Workers at Pinelands Farms are busy picking what owner Judee DeFiccio says is a resurgent crop of apples.

After picking only about 800 bushels of the fruit last year, the Hammonton farm is back to producing its average crop of about 2,000 bushels on its 20 acres dedicated to apple growing.

“This is turning out to be a good apple crop,” DeFiccio said.

But just a few miles away in Mays Landing, the yield at Bill Boerner’s Pleasant Valley Farm is down. This year’s harvest should be around 1,800 bushels, about 700 bushels less than the average.

“Frost (in the spring) might have gotten some of it,” said Boerner, who grows apples on about 10 acres of his farm. “The bloom wasn’t the greatest. Maybe the apple trees needed a break. They can’t produce 100 percent every year.”

The situation at the two farms is typical of what is happening at New Jersey’s apple farms this year: an earlier harvest with what the New Jersey Farm Bureau reports as “spot shortages” of the fruit.

Meanwhile, government and industry organizations report New Jersey’s apple crop is in its second year of decline, something growers attribute to everything from a hot and dry summer to the fruit-damaging stink bug to a decreasing number of apple farms.

The U.S. Department of Agriculture and the U.S. Apple Association estimate New Jersey’s apple crop — which traditionally ranks about 13th in the country — at 833,000 bushels for this year. That’s about 3 percent less than what was grown last year, and a 15 percent decline from the 986,000 bushels of apples the state averaged over a five-year period ending in 2011.

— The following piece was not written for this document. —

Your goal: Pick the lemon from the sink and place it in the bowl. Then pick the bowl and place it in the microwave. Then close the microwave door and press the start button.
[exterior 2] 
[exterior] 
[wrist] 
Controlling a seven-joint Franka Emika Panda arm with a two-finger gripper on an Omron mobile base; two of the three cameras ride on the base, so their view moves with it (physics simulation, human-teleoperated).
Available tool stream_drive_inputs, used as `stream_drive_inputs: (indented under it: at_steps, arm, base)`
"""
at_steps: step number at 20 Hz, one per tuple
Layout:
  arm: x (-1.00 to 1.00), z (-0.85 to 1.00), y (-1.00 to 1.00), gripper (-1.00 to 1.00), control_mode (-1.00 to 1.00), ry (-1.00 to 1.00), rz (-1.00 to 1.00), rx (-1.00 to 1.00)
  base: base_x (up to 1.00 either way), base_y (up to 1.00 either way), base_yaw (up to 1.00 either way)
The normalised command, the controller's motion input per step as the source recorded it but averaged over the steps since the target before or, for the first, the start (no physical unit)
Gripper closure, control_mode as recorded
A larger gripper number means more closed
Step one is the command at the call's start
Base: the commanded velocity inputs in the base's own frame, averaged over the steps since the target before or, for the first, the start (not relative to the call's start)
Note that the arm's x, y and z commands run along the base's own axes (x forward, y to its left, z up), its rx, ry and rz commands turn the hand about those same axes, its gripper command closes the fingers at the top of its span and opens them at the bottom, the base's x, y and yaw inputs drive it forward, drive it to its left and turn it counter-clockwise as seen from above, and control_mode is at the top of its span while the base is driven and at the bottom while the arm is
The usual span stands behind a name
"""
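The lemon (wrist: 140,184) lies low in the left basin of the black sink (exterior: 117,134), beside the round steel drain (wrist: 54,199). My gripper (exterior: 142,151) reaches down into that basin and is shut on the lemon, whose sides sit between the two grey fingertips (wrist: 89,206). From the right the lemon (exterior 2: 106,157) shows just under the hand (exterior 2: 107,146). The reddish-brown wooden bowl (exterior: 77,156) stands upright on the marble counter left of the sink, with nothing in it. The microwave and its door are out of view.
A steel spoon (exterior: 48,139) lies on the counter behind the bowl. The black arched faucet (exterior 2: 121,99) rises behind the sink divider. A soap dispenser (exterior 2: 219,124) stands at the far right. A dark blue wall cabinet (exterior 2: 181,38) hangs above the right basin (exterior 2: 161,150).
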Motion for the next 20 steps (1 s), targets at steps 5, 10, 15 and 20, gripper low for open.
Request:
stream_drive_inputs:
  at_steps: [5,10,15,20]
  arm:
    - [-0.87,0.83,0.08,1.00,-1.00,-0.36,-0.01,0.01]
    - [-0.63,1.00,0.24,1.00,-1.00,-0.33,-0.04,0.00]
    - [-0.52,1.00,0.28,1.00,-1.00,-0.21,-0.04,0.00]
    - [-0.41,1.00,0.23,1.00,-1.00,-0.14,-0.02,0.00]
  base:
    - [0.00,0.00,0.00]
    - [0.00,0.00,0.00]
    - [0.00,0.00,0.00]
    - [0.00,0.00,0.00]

Additionally, 2012 will be the second year in a row that apple production in New Jersey won’t break the 1 million bushel mark. USDA statistics show the state surpassed that mark in 2007, 2008, 2009 and 2010. A bushel of apples weighs 42 pounds.

The situation could be worse: The USDA estimates the nation’s apple crop will decrease about 14 percent this year from the 224.2 million bushels that were grown in 2011.